- _Provided data_:
□ □ □ □ □ □ □

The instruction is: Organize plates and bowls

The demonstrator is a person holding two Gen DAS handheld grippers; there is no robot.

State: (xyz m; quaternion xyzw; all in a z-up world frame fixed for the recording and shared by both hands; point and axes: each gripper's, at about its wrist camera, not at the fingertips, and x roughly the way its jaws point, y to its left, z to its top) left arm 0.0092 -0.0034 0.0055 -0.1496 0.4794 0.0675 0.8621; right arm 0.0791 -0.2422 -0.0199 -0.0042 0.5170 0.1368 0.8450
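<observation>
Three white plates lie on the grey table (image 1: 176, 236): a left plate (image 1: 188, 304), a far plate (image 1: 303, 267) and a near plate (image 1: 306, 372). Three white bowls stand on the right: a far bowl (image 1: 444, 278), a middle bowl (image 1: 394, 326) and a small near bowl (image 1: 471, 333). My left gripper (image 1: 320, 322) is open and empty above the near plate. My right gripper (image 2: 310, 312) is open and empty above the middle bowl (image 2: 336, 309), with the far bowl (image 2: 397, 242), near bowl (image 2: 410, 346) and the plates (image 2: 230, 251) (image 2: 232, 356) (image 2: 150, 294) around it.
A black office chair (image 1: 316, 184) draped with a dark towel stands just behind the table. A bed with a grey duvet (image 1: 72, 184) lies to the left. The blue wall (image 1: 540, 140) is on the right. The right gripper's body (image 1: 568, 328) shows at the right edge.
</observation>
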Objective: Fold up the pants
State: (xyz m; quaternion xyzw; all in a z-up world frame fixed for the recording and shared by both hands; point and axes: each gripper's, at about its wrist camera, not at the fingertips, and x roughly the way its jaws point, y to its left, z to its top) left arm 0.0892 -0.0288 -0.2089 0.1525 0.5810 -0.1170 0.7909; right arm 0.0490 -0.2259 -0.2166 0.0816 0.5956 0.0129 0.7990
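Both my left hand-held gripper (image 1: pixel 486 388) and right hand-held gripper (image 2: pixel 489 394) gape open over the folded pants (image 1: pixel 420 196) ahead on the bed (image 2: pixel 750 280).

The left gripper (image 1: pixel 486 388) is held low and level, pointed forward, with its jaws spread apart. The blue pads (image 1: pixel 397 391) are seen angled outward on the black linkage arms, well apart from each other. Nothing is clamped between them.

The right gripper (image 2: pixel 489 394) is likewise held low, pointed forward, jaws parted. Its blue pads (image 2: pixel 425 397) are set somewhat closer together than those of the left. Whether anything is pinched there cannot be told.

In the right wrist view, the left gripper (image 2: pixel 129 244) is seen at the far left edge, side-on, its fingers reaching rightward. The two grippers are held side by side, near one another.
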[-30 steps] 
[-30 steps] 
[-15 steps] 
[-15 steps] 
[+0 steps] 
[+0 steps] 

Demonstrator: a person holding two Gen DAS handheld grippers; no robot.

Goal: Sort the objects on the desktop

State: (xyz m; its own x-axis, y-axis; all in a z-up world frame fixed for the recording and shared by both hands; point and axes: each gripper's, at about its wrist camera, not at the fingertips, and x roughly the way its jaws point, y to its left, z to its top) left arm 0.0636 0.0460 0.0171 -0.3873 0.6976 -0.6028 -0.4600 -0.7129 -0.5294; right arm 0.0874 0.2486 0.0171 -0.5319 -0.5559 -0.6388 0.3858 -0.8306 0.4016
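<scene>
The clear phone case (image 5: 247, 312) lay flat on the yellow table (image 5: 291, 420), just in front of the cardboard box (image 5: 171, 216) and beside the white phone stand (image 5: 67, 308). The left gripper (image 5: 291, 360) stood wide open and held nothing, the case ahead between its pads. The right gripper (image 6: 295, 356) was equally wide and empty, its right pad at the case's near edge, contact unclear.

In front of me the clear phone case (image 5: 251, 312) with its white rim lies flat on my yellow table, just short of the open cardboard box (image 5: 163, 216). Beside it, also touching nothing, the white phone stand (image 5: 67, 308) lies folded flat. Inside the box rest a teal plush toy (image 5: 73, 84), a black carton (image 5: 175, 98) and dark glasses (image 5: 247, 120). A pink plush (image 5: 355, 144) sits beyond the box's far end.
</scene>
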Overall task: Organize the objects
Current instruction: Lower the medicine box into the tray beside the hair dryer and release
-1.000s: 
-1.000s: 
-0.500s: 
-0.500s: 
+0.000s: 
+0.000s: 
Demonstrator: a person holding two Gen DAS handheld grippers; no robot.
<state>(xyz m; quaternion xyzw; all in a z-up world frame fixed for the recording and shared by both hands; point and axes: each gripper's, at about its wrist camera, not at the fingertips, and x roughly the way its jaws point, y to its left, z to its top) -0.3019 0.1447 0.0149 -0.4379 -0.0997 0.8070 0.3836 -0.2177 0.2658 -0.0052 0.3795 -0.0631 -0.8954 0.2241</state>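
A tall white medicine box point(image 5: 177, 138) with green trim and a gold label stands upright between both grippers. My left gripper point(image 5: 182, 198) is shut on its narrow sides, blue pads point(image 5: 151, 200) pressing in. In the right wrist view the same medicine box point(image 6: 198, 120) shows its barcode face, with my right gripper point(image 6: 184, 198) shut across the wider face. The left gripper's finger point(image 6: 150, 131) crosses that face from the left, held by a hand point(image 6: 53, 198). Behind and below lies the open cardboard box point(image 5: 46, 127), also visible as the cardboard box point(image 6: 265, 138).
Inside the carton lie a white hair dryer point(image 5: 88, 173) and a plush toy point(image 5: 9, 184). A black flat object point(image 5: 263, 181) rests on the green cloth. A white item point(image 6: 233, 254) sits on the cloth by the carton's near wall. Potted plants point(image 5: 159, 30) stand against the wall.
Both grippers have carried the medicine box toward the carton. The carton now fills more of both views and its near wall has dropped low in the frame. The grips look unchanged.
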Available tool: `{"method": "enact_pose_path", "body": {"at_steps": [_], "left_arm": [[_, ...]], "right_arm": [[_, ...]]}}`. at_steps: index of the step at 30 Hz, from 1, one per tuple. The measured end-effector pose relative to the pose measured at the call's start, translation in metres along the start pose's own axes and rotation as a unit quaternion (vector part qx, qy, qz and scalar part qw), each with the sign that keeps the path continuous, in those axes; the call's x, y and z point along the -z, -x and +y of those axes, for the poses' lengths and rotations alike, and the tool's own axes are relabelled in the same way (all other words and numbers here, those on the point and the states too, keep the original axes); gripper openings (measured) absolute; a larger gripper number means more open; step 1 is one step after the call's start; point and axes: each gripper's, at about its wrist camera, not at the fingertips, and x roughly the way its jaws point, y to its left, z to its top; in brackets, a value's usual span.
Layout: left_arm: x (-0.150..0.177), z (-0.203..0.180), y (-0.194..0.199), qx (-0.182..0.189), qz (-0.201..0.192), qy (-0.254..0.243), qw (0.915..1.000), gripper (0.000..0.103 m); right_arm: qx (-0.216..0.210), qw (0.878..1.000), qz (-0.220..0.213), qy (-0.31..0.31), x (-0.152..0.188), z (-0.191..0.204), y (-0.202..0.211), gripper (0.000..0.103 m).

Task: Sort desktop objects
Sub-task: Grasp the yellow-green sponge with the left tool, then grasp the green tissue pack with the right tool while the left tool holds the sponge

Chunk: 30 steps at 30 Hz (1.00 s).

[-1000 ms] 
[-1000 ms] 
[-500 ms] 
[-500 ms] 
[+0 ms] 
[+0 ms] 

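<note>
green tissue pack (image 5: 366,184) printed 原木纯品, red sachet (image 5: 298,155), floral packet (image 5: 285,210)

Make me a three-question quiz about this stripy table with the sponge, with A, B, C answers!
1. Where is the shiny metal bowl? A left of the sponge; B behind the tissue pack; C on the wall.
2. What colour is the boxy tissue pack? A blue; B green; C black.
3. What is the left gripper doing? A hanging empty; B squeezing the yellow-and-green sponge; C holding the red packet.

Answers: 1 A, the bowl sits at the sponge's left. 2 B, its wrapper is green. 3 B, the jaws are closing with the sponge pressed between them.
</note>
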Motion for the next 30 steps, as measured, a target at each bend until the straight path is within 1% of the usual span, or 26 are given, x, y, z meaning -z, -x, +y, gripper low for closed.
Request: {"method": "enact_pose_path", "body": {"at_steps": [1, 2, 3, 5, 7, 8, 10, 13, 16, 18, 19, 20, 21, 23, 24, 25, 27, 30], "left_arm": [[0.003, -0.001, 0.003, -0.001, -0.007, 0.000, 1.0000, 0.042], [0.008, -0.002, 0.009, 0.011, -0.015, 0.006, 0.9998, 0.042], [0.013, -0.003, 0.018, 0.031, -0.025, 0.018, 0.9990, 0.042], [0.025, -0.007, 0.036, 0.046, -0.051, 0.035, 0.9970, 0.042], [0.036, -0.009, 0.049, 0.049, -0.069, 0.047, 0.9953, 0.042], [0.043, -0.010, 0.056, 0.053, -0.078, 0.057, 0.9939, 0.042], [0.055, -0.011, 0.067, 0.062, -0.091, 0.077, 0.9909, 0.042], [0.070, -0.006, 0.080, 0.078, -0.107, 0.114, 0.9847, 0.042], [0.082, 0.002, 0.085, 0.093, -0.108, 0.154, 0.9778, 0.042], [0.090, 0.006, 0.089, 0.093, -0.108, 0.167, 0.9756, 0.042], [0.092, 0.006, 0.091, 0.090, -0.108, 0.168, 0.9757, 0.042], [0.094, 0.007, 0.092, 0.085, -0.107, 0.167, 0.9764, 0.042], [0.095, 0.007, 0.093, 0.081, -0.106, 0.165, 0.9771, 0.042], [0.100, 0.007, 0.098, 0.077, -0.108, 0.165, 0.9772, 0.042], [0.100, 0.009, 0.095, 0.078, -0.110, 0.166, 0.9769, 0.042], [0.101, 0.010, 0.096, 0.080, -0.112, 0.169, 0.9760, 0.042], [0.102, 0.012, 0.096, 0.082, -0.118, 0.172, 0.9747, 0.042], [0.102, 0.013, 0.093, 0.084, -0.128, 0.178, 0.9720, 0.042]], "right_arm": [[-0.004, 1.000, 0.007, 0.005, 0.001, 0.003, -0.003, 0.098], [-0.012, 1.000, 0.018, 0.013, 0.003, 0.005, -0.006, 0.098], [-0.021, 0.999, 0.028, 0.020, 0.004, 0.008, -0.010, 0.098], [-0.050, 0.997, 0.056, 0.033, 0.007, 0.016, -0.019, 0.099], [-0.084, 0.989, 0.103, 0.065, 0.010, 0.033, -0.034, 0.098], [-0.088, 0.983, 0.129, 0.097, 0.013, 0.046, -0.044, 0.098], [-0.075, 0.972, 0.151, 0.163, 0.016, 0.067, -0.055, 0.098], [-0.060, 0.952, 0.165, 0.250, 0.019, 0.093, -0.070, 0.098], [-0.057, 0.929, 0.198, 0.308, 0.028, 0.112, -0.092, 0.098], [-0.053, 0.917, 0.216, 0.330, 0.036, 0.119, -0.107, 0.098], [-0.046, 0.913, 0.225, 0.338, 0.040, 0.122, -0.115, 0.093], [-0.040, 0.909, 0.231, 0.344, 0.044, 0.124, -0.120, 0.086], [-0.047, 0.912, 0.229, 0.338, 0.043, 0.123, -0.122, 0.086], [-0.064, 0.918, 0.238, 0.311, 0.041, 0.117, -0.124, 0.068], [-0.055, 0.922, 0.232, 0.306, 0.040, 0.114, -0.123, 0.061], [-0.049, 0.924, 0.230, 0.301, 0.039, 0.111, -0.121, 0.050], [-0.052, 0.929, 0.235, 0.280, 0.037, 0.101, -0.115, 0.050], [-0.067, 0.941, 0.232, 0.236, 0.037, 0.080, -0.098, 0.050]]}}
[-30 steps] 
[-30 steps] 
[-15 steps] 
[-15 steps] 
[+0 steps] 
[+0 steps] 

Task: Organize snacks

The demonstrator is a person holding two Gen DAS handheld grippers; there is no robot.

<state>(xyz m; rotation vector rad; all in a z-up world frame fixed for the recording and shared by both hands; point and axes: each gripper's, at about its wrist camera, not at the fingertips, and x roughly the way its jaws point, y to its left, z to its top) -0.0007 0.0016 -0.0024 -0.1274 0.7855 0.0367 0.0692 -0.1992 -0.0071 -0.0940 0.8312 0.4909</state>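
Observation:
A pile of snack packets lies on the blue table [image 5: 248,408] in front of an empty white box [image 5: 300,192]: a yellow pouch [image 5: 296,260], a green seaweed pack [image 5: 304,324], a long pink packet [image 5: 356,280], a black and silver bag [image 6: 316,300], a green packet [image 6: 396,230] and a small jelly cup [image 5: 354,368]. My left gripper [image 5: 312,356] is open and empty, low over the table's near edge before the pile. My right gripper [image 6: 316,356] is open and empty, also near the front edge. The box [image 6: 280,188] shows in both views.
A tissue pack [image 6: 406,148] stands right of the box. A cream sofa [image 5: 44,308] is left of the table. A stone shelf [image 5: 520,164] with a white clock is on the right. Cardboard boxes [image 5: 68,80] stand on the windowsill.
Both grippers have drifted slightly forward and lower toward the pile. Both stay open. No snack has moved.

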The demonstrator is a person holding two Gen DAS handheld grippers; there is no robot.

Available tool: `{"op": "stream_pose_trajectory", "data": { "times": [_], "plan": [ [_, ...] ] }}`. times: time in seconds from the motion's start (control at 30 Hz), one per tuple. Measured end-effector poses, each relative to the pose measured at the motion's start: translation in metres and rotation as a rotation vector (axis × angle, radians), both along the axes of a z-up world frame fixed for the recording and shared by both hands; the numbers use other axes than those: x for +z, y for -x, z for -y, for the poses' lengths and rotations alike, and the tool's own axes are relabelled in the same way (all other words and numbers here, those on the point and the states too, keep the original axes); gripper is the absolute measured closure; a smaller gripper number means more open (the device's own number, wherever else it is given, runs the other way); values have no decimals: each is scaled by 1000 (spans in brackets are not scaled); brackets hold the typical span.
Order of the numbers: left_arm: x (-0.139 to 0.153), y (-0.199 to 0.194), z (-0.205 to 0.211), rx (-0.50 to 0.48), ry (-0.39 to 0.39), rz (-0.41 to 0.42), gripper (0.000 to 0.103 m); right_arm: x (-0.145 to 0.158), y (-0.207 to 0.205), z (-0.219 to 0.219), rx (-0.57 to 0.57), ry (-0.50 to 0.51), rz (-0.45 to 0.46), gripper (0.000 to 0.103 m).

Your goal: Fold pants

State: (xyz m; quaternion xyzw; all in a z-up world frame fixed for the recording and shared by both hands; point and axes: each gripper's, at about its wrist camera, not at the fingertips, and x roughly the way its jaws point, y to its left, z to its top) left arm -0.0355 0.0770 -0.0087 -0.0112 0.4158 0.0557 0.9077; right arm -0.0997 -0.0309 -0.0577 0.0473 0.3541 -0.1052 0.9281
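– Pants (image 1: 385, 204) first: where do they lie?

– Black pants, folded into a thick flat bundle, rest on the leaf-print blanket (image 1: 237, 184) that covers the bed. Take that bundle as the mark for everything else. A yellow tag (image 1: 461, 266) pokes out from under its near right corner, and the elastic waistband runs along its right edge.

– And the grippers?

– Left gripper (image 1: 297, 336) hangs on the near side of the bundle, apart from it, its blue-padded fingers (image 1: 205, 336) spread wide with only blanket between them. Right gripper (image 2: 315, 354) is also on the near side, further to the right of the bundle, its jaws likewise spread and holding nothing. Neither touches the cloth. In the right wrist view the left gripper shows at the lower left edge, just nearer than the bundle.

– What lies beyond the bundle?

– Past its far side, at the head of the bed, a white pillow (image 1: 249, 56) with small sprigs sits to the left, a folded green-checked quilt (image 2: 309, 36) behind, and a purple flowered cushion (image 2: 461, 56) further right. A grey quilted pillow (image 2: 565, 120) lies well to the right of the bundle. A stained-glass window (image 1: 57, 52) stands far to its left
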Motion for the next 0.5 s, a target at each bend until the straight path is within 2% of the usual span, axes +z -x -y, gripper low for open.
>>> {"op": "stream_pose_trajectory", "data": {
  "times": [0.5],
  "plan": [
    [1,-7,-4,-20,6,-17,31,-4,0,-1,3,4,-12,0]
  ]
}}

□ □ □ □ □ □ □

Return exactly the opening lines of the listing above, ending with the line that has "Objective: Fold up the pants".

- _Task answer_:
The instruction is: Organize plates and bowls

The demonstrator is a person holding two Gen DAS handheld grippers; there is no robot.

State: (xyz m; quaternion xyzw; all in a z-up world frame fixed for the recording and shared by both hands; point and axes: each gripper's, at about its wrist camera, not at the fingertips, and x roughly the way its jaws point, y to its left, z to its top) left arm 0.0092 -0.0034 0.0055 -0.1496 0.4794 0.0675 0.8621; right arm 0.0791 -0.2422 -0.0199 -0.0042 0.5170 0.1368 0.8450
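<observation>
Three white plates lie on the grey table (image 1: 176, 236): a left plate (image 1: 188, 304), a far plate (image 1: 303, 267) and a near plate (image 1: 306, 372). Three white bowls stand on the right: a far bowl (image 1: 444, 278), a middle bowl (image 1: 394, 326) and a small near bowl (image 1: 471, 333). My left gripper (image 1: 320, 322) is open and empty above the near plate. My right gripper (image 2: 310, 312) is open and empty above the middle bowl (image 2: 336, 309), with the far bowl (image 2: 397, 242), near bowl (image 2: 410, 346) and the plates (image 2: 230, 251) (image 2: 232, 356) (image 2: 150, 294) around it.
A black office chair (image 1: 316, 184) draped with a dark towel stands just behind the table. A bed with a grey duvet (image 1: 72, 184) lies to the left. The blue wall (image 1: 540, 140) is on the right. The right gripper's body (image 1: 568, 328) shows at the right edge.
</observation>
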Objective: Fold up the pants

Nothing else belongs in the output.